What the task asks:
Of the entries below, return only those lines from the line with "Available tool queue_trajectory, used" to the line with "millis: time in", exactly, both included.

Input records:

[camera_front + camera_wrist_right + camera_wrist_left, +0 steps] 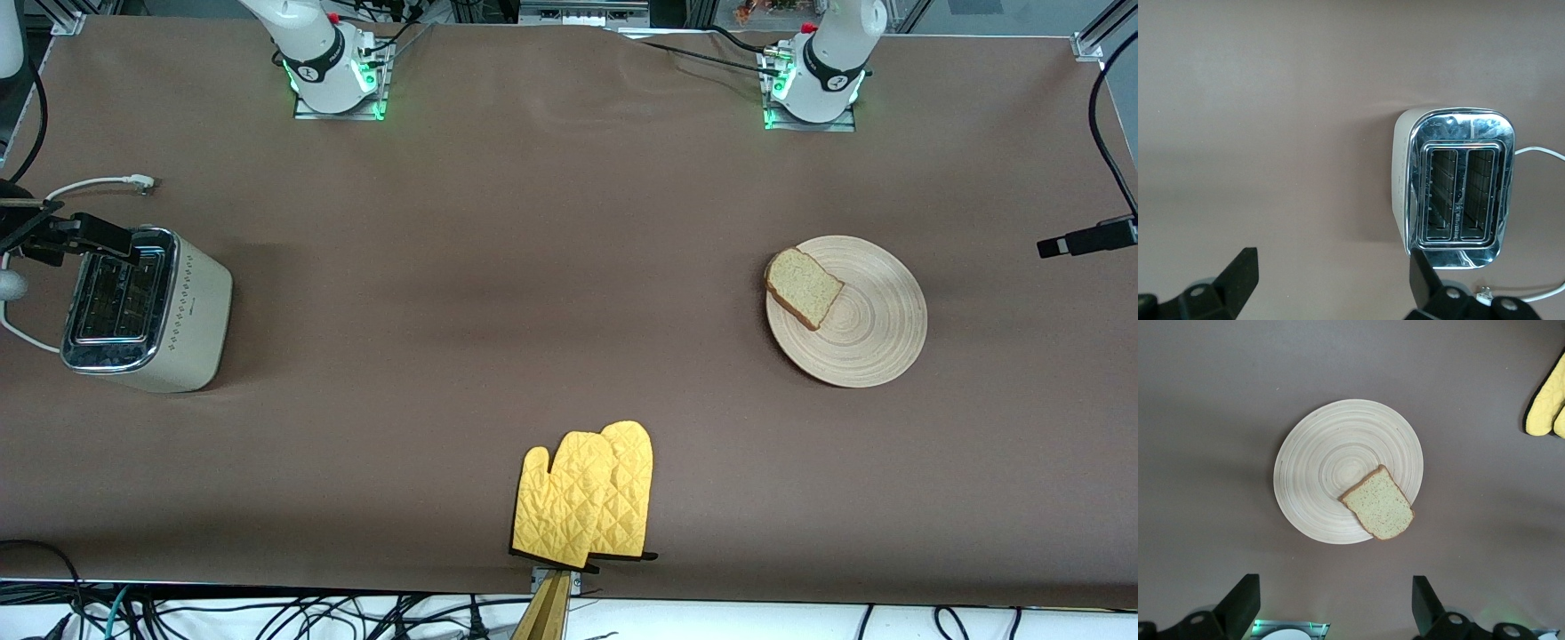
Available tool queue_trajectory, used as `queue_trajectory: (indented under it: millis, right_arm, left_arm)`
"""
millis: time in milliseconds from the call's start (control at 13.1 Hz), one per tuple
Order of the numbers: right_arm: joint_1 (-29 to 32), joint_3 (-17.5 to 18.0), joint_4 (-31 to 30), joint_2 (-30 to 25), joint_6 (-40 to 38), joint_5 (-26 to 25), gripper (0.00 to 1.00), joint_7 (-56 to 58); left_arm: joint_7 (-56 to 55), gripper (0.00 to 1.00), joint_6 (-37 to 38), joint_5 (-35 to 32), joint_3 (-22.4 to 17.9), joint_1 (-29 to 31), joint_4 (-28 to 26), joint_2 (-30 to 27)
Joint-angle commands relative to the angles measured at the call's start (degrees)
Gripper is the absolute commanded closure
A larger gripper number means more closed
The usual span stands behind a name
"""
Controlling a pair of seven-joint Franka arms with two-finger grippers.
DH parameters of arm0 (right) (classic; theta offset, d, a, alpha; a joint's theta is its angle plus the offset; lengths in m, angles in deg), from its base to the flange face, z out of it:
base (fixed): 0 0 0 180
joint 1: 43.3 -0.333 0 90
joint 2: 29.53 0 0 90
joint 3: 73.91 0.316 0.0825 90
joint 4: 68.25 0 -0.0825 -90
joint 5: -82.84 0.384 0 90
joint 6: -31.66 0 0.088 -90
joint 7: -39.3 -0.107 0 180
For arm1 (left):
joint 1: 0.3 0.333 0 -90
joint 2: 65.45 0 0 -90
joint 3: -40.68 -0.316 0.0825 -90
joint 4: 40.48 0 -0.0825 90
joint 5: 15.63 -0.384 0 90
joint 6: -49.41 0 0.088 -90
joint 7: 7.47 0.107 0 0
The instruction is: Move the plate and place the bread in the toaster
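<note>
The pale wooden plate (867,333) lies toward the left arm's end of the table. The bread (803,286) rests on its rim, on the side facing the right arm's end. In the left wrist view the plate (1331,460) and bread (1379,503) lie far below. My left gripper (1335,603) hangs open and empty high over the cloth between the plate and its own base. The cream toaster (147,311) stands at the right arm's end, its two slots (1458,193) empty. My right gripper (1331,280) is open and empty high above the cloth beside the toaster.
Two yellow oven mitts (587,493) lie at the table edge nearest the front camera, midway along; they also show in the left wrist view (1548,403). The toaster's white cord (98,184) trails toward the right arm's base. Black fixtures (1089,238) poke in at both table ends.
</note>
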State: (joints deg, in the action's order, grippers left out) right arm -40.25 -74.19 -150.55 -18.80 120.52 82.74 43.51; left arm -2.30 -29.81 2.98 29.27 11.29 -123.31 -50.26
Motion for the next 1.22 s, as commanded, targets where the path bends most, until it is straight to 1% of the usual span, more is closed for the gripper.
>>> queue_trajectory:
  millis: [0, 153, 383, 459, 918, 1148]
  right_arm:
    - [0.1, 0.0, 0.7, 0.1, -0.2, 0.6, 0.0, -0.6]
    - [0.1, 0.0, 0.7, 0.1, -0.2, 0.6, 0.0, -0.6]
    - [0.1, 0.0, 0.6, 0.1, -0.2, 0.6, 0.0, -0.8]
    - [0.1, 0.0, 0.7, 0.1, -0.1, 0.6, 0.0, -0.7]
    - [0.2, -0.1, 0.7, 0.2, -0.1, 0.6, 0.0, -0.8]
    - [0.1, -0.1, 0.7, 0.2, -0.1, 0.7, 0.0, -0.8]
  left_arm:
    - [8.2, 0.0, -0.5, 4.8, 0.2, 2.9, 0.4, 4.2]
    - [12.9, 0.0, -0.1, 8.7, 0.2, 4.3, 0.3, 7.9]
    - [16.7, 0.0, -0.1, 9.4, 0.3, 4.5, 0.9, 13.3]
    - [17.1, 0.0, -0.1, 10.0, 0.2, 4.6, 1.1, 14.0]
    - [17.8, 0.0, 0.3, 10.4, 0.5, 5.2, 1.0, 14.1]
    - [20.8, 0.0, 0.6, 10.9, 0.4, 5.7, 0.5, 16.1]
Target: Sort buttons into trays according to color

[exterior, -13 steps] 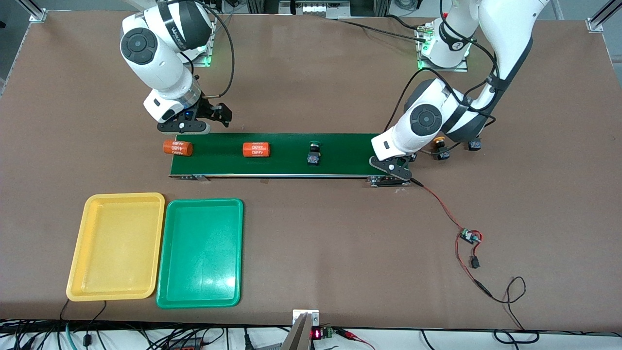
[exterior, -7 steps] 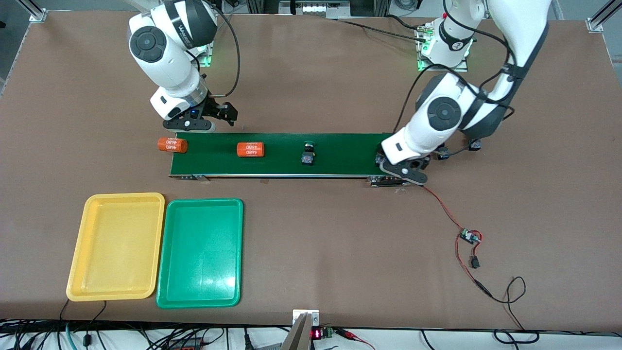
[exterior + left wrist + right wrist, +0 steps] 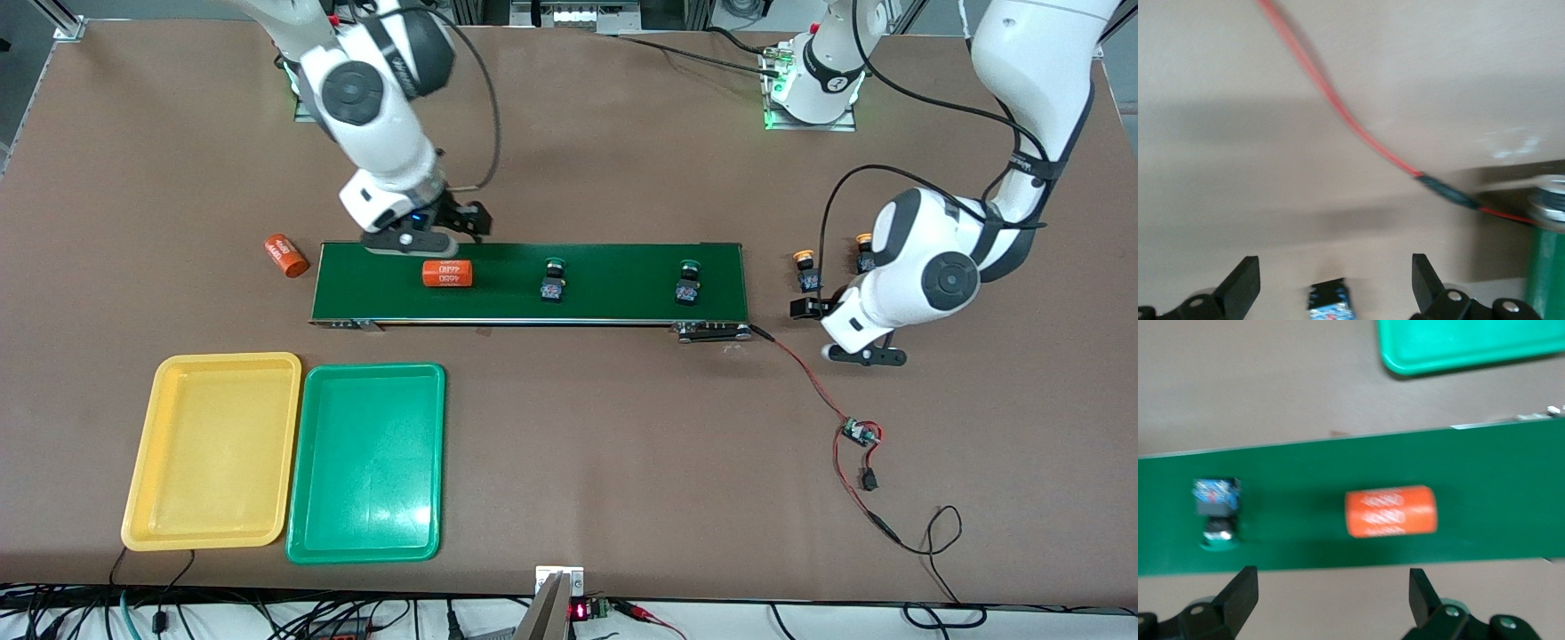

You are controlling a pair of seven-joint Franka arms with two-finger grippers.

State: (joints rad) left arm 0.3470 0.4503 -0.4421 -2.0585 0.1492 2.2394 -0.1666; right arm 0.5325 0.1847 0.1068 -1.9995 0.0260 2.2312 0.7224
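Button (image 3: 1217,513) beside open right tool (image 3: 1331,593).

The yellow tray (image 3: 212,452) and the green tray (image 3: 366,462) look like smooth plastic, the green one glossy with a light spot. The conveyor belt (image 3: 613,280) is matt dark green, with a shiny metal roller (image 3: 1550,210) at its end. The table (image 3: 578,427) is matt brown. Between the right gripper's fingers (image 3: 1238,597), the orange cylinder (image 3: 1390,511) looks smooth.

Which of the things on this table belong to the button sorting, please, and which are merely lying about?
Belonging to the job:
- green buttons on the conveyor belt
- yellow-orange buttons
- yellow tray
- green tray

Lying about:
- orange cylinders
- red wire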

Task response:
Available tool queue_trajectory, used as `queue_trajectory: (indented under it: millis, right_arm, left_arm)`
"""
millis: time in milliseconds from the call's start (control at 13.1 Hz), one per tuple

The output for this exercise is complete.